From across the Western River Niger, the Igbira and Okun people have been clamouring for power shift to their area.
However this clamour for power shift has not been agreed upon by the Igala people who believe that the harassment of the minority tribes forced them to vote for Governor Audu in 1999. This is seen as an attempt to force the issue again on the Igala people and it could once again deny PDP the opportunity to form government in the state in 2003.
It is therefore imperative and advisable that the Egbira and Okun people should join hands with the Igala to give PDP the support and commitment needed to win the 2003 election in the state. It must be restated that Governor Audu, and indeed ANPP is no more popular in Igalaland. However any attempt to threaten the chances of the PDP candidate of the state could force the electorate to vote an ANPP candidate in order to demonstrate once more that the Igala people are interested in individual credibility and not party solidarity. The challenge is up to the party stalwarts to rally round the mounted aspirant if they want to unseat the incumbent.

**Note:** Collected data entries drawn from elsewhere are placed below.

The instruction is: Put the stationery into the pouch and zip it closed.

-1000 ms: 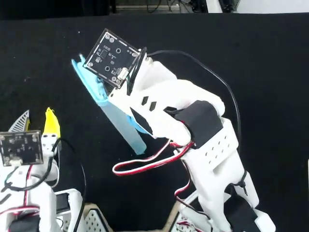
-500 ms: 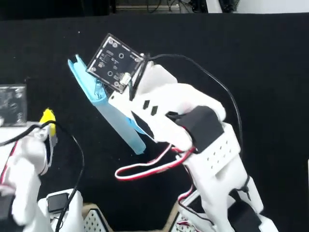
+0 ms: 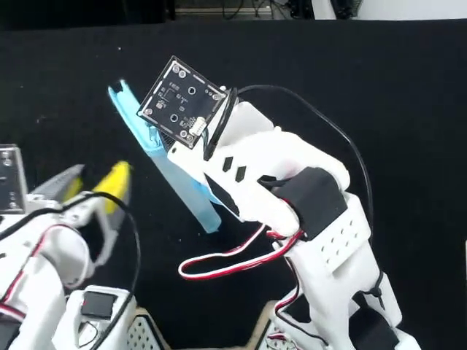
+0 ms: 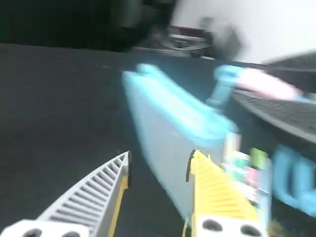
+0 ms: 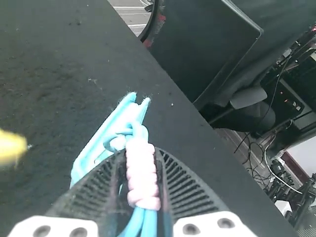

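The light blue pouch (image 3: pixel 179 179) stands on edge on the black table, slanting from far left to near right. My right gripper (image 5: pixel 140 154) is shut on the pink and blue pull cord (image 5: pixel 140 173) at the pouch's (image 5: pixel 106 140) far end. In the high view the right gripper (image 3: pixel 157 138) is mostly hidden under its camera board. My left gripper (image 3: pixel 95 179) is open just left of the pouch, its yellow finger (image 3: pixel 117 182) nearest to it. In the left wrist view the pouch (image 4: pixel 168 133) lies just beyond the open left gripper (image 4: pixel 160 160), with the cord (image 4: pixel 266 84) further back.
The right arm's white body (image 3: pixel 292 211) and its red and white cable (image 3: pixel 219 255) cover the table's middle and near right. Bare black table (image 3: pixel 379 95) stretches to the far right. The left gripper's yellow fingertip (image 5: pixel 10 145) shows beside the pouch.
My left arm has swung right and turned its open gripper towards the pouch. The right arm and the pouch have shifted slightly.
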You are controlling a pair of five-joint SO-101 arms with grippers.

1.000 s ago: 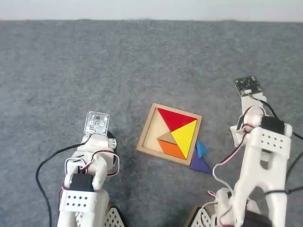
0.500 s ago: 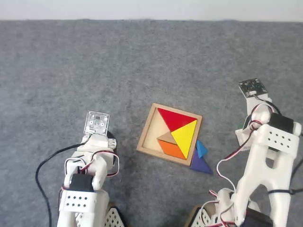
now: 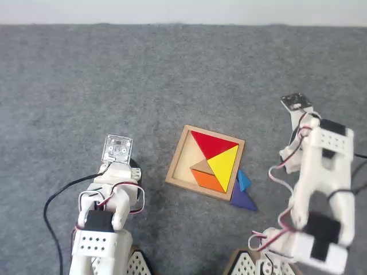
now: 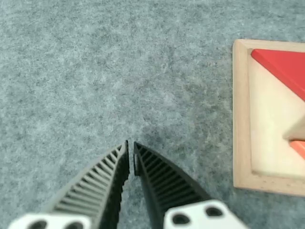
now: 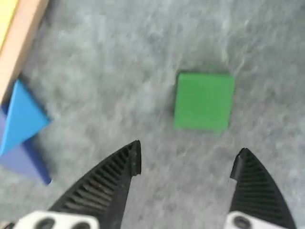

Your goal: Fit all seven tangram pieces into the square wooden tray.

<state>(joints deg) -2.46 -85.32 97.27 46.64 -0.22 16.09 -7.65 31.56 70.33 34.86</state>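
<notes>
Presently, the green square (image 5: 204,101) is found flat on the grey mat (image 3: 114,74), outside the wooden tray (image 3: 179,150) and directly ahead of the right gripper (image 5: 187,157). That gripper's jaws are spread wide and nothing is held between them. The square is seen beyond the fingertips, in line with the gap and apart from both. A square offers no long axis. Its sides are noted as nearly squared to the jaws, so little wrist turn is judged necessary.

The left gripper (image 4: 130,149) is pressed closed on nothing, over bare mat on the tray's opposite side. The right arm is therefore judged much the nearer.

Inside the tray, a red triangle (image 3: 210,143), a yellow triangle (image 3: 225,165), an orange piece (image 3: 207,180) and a small tan triangle (image 3: 200,167) are seated. A blue triangle (image 3: 243,180) and a purple piece (image 3: 242,199) are recorded outside, just beside the tray's edge toward the right arm.
</notes>
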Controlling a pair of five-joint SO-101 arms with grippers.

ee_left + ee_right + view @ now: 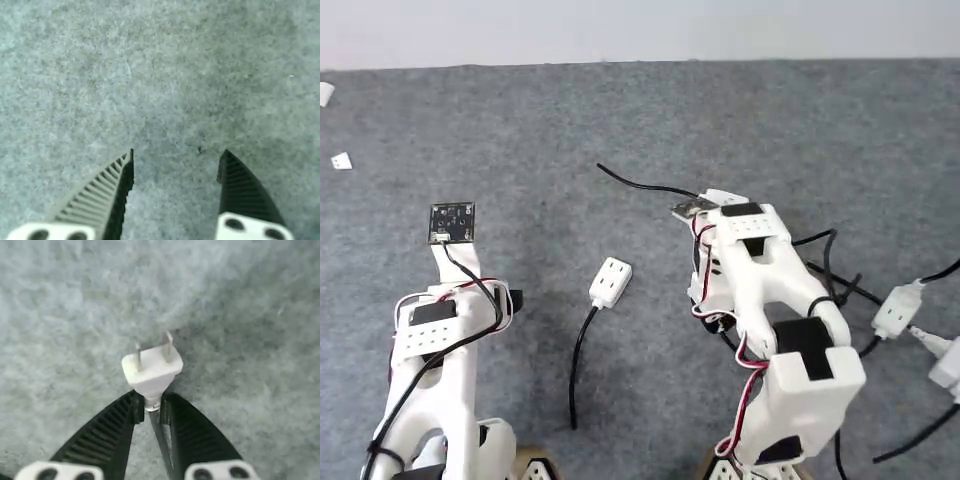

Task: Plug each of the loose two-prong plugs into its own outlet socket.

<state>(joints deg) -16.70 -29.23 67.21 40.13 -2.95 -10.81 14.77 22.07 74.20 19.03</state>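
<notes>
My right gripper (151,402) is shut on the neck of a white two-prong plug (152,367), whose prongs point away from the wrist over the grey carpet. From above, that plug (688,209) sits at the tip of the right arm, and its black cable (640,184) trails off to the left. A white outlet socket (610,282) with a black cord lies on the carpet between the two arms. My left gripper (177,157) is open over bare carpet with nothing between its fingers.
More white sockets (897,308) with black cords lie tangled at the right edge, beside the right arm's base. Two small white scraps (340,160) sit at the far left. A pale wall borders the grey carpet (520,120) at the back.
</notes>
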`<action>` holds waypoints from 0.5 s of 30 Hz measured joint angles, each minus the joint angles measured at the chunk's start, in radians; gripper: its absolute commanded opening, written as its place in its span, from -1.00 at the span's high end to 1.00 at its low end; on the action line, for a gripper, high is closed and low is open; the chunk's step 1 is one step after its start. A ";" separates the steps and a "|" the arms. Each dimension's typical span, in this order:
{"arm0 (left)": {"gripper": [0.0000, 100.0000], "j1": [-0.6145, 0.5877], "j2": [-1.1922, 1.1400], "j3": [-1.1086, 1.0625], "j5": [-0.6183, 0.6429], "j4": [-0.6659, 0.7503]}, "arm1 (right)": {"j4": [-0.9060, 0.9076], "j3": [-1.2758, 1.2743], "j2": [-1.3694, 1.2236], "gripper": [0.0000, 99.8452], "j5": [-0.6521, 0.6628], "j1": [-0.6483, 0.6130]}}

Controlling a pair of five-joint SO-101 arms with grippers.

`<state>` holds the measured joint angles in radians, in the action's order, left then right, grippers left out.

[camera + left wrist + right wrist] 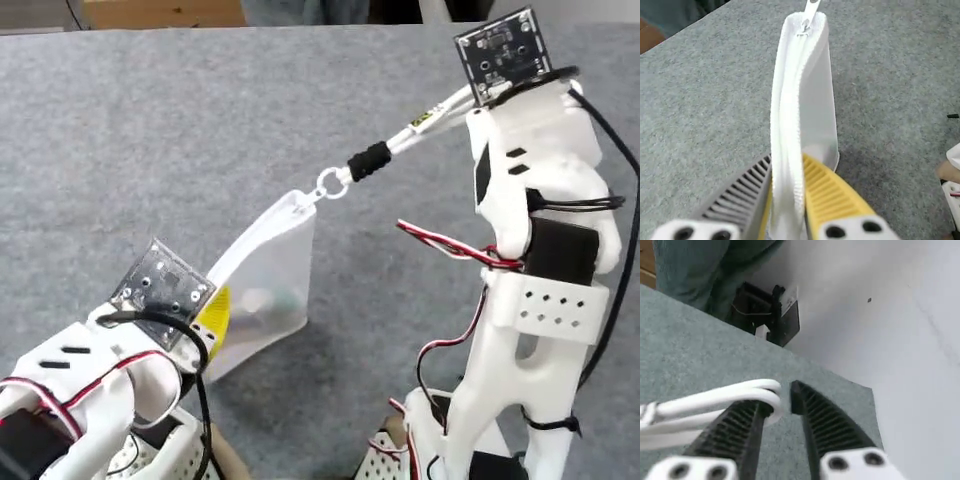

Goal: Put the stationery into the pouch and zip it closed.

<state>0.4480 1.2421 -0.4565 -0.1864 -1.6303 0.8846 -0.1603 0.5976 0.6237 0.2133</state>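
The translucent white pouch [268, 285] lies on the grey mat [150, 150], with stationery dimly visible inside. In the left wrist view the pouch [812, 105] stands on edge, its zipper band [787, 125] running closed up to the slider [803, 26] at the far end. My left gripper [787, 161] is shut on the near end of the pouch, between a grey finger and a yellow finger [214, 312]. A white pull cord [432, 117] with a black bead [367, 161] and a ring [331, 185] leads from the slider to the right arm. My right gripper [785, 394] is shut on the cord loop [771, 390].
The right arm [535, 260] stands tall at the right side of the mat, with red and black wires hanging off it. A wooden edge [160, 12] borders the far left. A black box [765, 312] sits beyond the mat's far edge.
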 measured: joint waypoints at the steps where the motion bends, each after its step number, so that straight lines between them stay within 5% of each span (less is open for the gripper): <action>1: 0.95 -0.006 -0.028 0.002 0.000 0.020 | 0.000 0.000 0.000 0.58 -0.011 0.000; 6: 0.88 -0.054 -0.212 0.041 0.000 0.141 | 0.011 0.000 0.000 0.56 -0.031 0.002; 15: 0.33 -0.061 -0.606 0.287 0.166 0.183 | 0.028 0.000 0.000 0.55 -0.034 0.003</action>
<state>0.3867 0.6360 -0.1695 -0.0207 -1.4477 0.9122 -0.1603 0.5976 0.5900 0.2163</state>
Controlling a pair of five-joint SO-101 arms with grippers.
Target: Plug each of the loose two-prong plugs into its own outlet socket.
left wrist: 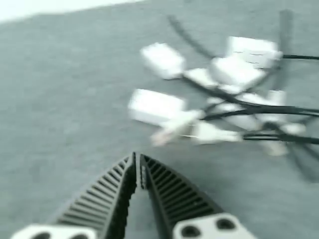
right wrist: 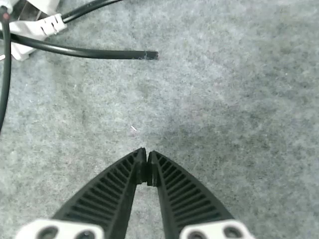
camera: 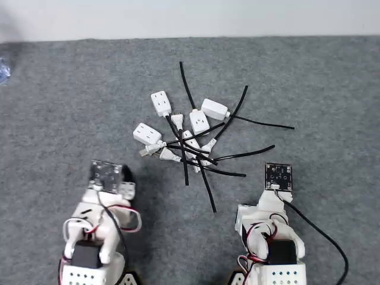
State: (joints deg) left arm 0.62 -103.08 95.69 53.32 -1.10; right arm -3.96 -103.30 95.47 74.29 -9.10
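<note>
My left gripper (left wrist: 138,158) is closed down. Its two black, ribbed jaws taper to wedge points that all but meet, and it has hold of nothing. It sits low over the mat (camera: 71,107) on the near-left side of the tangle (camera: 193,142). My right gripper (right wrist: 148,153) has the same build, ridged black plastic on white knuckles with round screw holes. Its tips are pressed together and empty, on the near-right side of the tangle.

The tangle is the heap of the task's things. The outlet sockets (camera: 160,103) are white, glossy, blocky plastic with rounded corners. That one lies at the tangle's far-left corner with dark slots facing up. A second socket (camera: 146,133) sits on the left edge, a third socket (camera: 199,121) lies near the middle with its slots up, and a fourth socket (camera: 214,109) is on the far-right side. Any lettering on them is too small for me to read.

The two-prong plugs (camera: 170,155) are smaller, tapered white mouldings. That one lies on the tangle's near-left edge, and beside it another plug (camera: 153,148) has its pale metal prongs bare on the mat. A further plug (camera: 206,147) is on the near-right side. I cannot tell whether any plug deeper in the tangle is seated.

The black cords (camera: 202,172) are thin, smooth and round, crossing over one another and fanning outward from the tangle. In the right wrist view one cord end (right wrist: 149,55) is cut off blunt. The mat is grey and fuzzy, like felt or short carpet.
</note>
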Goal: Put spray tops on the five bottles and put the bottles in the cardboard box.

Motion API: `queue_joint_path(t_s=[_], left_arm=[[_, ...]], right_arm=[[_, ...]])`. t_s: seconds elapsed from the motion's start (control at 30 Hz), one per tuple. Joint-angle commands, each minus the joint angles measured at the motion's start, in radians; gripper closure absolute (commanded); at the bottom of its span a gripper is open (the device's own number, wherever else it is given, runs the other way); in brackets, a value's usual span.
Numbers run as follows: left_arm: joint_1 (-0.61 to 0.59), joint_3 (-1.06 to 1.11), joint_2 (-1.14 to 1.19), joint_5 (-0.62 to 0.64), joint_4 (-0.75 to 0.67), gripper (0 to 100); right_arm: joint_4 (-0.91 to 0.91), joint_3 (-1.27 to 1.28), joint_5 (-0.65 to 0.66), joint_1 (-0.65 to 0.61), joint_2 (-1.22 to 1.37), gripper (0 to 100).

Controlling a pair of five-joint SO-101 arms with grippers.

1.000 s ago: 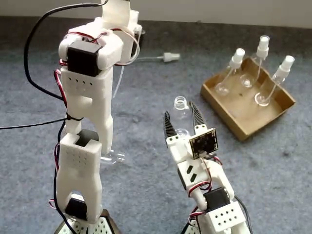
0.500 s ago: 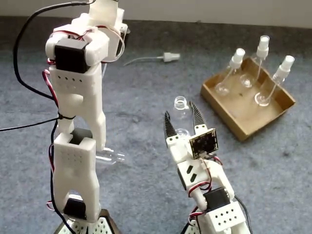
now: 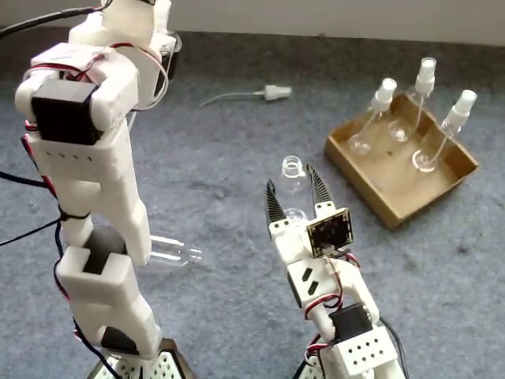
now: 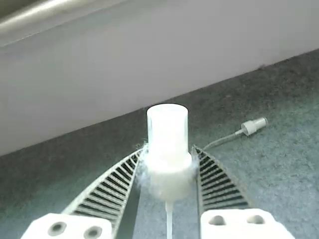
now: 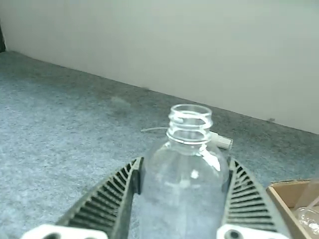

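Observation:
My left gripper is shut on a white spray top, held up in the air with its thin tube hanging down. The left arm stands tall at the table's left side. My right gripper is shut on an upright clear bottle with a bare neck, near the table's middle; the bottle sits between both fingers. A second bare bottle lies on its side by the left arm. A loose spray top lies at the back. The cardboard box holds three capped bottles.
Grey carpet covers the table. A pale wall runs along the back edge. The box stands to the right of my right gripper, with open carpet between them. The loose spray top's tube stretches leftward.
The left arm has swung left and risen toward the camera, carrying the spray top. The lying bottle is now more exposed. The right arm and its bottle have not moved.

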Motion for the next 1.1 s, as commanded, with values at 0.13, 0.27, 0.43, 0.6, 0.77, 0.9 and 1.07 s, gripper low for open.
queue_joint_path(t_s=[0.13,0.27,0.43,0.6,0.77,0.9,1.07], left_arm=[[-0.005,0.492,-0.383,-0.011,-0.028,100],[-0.002,0.639,-0.495,-0.008,-0.075,99],[0.101,0.839,-0.588,-0.008,-0.075,99],[0.2,1.038,-0.659,-0.008,-0.184,100],[0.225,1.274,-0.734,-0.008,-0.502,100],[0.225,1.517,-0.825,-0.008,-0.815,100],[0.251,1.831,-0.997,-0.006,-1.192,100]], right_arm=[[-0.005,0.105,-0.003,0.01,-0.018,80.0],[-0.001,0.105,-0.003,0.01,-0.018,80.0],[0.001,0.105,-0.003,0.01,-0.018,80.0],[0.002,0.105,-0.003,0.01,-0.018,80.0],[0.002,0.105,-0.003,0.01,-0.018,80.0],[0.002,0.105,-0.003,0.008,-0.018,80.0],[-0.016,0.105,-0.009,-0.028,-0.024,80.0]])
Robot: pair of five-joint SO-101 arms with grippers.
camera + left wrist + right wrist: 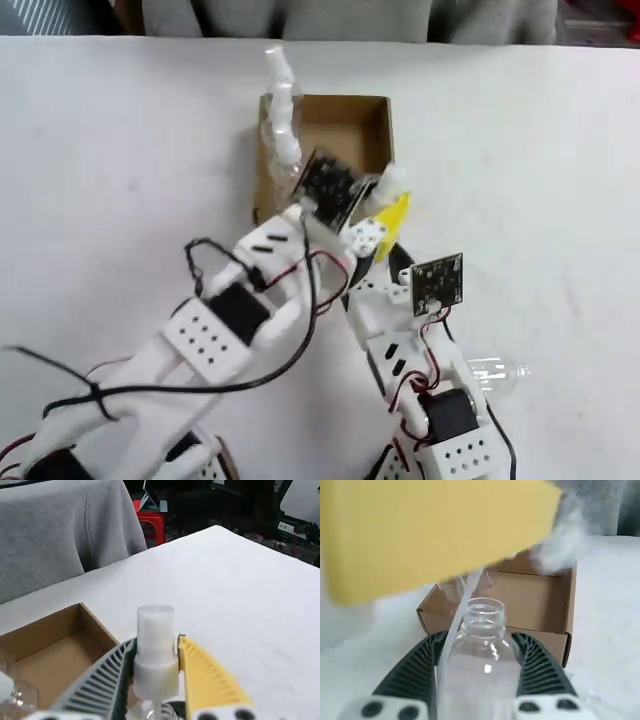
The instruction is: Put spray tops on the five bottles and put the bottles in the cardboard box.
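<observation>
White spray top clamped in left gripper, just above clear bottle clasped by right gripper

Clock directions are from the cardboard box, high view.
- **6:** left arm and right arm are filling the approach.
- **5 corner:** left gripper is clamping a spray top over the right gripper, which is clamping a bottle.
- **9 wall:** boxed bottles are crowding it.
- **4:** a loose bottle is lying on the table.
- **12, 3 and box middle:** sitting open.

1 cardboard box, 2 uncapped bottles
</observation>
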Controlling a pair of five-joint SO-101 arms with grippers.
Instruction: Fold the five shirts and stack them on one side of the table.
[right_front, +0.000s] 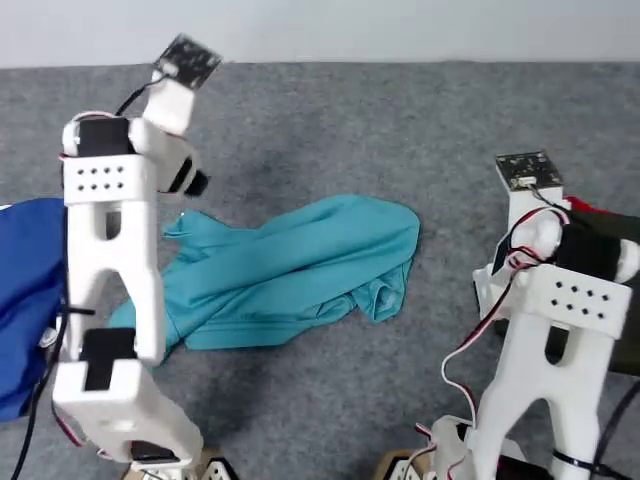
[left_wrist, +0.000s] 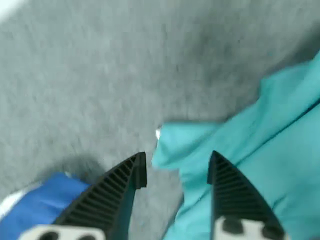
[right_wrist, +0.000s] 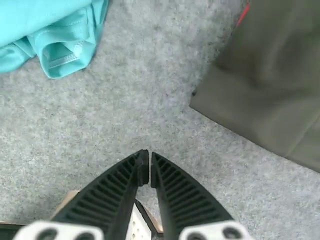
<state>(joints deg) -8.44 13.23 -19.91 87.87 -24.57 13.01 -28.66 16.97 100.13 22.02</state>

Already, Ibro, the PDP aspirant in the state has made a number of promises among which are his bid to restructure the state's civil service and improve the general welfare of the masses in the state. He is believed to enjoy tremendous goodwill and support abroad spectrum of the masses. However, may also have as many odds against aim as the incumbent.
In any case a big plus to Governor Audu's chances is multifacted projects he has put in place. And this explans why many believe that the battle for Lugard House may be tough for both contestants.
Agbonika is an Abuja-based media consultant.